◆ Exercise aim ◆
Only the lines from the one containing "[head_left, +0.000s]" through the end of the listing are to be repeated, exactly and without pictures.

◆ Data segment ◆
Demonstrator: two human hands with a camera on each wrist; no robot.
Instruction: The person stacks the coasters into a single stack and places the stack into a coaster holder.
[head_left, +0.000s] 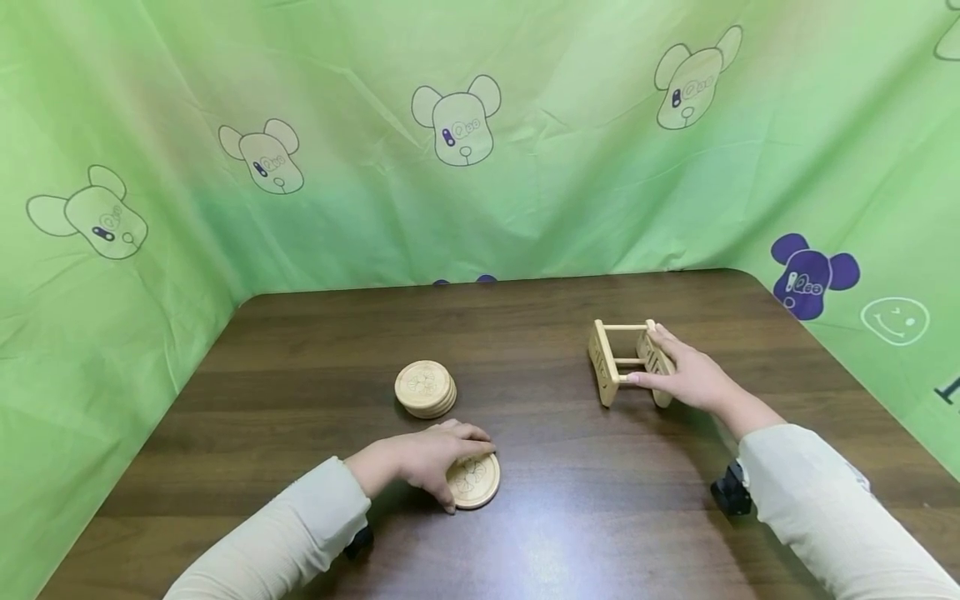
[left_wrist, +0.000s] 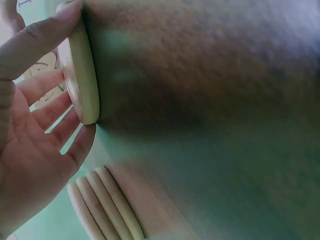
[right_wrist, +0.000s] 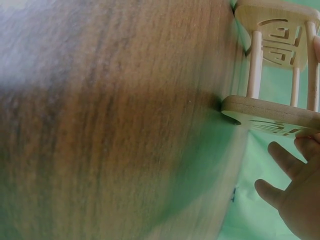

◆ Reply to the exercise ◆
[head_left, +0.000s] 
[left_wrist, +0.000s] 
[right_wrist, +0.000s] 

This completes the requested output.